22 Jan
Posted by Harper as Technology at 05:08 PM
Tags: 37signals, downtime, infrastructure, network, rackspace, rails, tumblr, web20
In the past week there were a couple of companies(tumblr and 37signals) who publically blamed Rackspace for the downtime of their sites (tumblr here and 37signals here, here) . In both cases the downtime wasn’t widespread and was limited to the individual sites. In both cases someone from the respective site blogged about how it was rackspaces fault they were down. It got me thinking…
I don’t like how these companies are blaming their vendors when their sites are down. I understand how frustrating it is. I totally realize how you want a scape goat. And i have personally had experiences where Rackspace has screwed up and i have said to Jake: “WTF. Rackspace broke all of our shit” (which was quickly followed up with “Yeah! Rackspace fixed all of our shit!” - seriously, i love those guys). But what gets me is when that scapegoating and blaming bleeds into the conversation a company has with its clients/consumers. The customers don’t need to hear which vendor broke everything, they just want to hear about solutions and uptime.
It seems to me that these companies are basically saying “this is the entity who is at fault. It isn’t us. In fact - we are so smart that we don’t need them. we are changing hosting.” But they should be saying “We were down. bummer. we are up now.” The snideness is quite annoying to me.
What do yall think - should companies be blaming their vendors - or just take the blame on themselves? I think its hard. I know i have blamed people for faults that really lie with myself. It is certainly easier to write off a simple failure that happens to occur on the vendors property as not my fault. But in the end, didn’t i pick the vendor? Didn’t i make the decisions that put my company in a place where the vendor could fail?
What i would like to see, is companies taking the blame and just rocking through the casual failures. Making sure their clients know that even though there was a failure, that they are on it. That they have their hands in every single part of their infrastructure. One side effect of this blaming is that you ruin the black box effect your customers have with your software. You suddenly have many more complicated pieces of the puzzle and your customers may be leery to trust their data in such a hodgepodge of systems/vendors/etc. Of course i am hypothesizing here, but i do know that the first time i thought about how tumblr did their infrastructure was not when it went down, but when they blamed rackspace. Before they mentioned that, i just wanted them to be back up.

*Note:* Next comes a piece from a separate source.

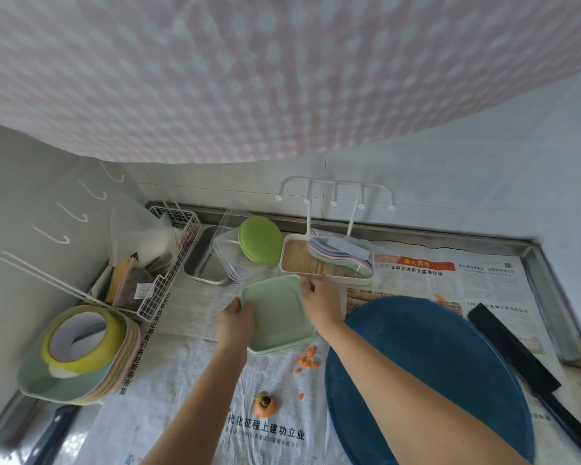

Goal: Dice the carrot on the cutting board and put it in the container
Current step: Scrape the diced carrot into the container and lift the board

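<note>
Starting at 9 o'clock on the desk (550,297), a stack of pastel plates (64,387) carries a yellow tape roll (81,344), with a white wire basket (168,263) behind it toward 10 o'clock. My left hand (235,322) grips the 9 o'clock edge of the pale green container (275,313), fingers curled over the rim. My right hand (319,303) pinches its 1 o'clock corner. I cannot tell whether the container rests on the newspaper (450,273) or is lifted. Small carrot dice (307,359) lie on the paper just at the container's 5 o'clock, beside the cutting board's left edge. The carrot top (265,406) sits nearer me, at 6 o'clock. At 3 o'clock lies the round blue cutting board (433,364), under my right forearm, and past it a long black object (510,350).
</note>
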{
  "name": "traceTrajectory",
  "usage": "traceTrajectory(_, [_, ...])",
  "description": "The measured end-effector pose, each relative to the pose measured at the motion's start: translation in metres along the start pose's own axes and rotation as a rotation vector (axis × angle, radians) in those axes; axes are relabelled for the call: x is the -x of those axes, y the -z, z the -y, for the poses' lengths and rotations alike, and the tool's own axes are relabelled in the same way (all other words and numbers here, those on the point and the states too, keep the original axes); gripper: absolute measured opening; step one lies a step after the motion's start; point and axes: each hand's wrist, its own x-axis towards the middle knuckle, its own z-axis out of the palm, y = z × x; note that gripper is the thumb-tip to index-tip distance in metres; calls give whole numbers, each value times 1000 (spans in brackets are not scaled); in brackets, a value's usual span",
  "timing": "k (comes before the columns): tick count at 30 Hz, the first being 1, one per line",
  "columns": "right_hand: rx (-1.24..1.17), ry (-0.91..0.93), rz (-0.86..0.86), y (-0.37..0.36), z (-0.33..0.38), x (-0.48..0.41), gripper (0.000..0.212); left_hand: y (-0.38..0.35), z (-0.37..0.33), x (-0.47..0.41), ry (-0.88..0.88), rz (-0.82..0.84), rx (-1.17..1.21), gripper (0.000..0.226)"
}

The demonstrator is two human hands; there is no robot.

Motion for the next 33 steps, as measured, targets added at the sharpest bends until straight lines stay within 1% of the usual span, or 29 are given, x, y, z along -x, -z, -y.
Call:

I am interested to hear what others think of this trend. I am guessing that people will learn that blaming is annoying. I hope that i don’t ever do it. I will surely think about this next time i am faced with downtime and have a choice in what to tell my customers.
UPDATE: After talking to Gabriel last night about this issue - he reminded me of the Joel on software post that influenced me to write this post. His post outlines how I feel a software service company should treat outages and how they should handle them. Specifically how following the five whys philosophy usually ferrets out the root of the issue.
11 Responses
chriskalani
January 22nd, 2008 at 5:45 pm
1I agree. That is THEIR problem… not the users. All the users care about is the site they are trying to access. I saw the tumblr one today and thought it was a bit lame. But I didn’t say anything. They should only say something about their host if something insane happens, like all the servers explode or get eaten or something.
Matt Hellige
January 22nd, 2008 at 6:48 pm
2I totally agree. I think it’s an in-group/out-group thing. From the user’s point of view, you and your hosting company are one entity. The right thing to do is to represent the whole group and take responsibility. If you want to sue them behind the scenes or get them to pay up according to some SLAs or whatever, go for it. But don’t try to put yourself on the customer’s side against “them.” It’s condescending and kind of shitty and nobody buys it.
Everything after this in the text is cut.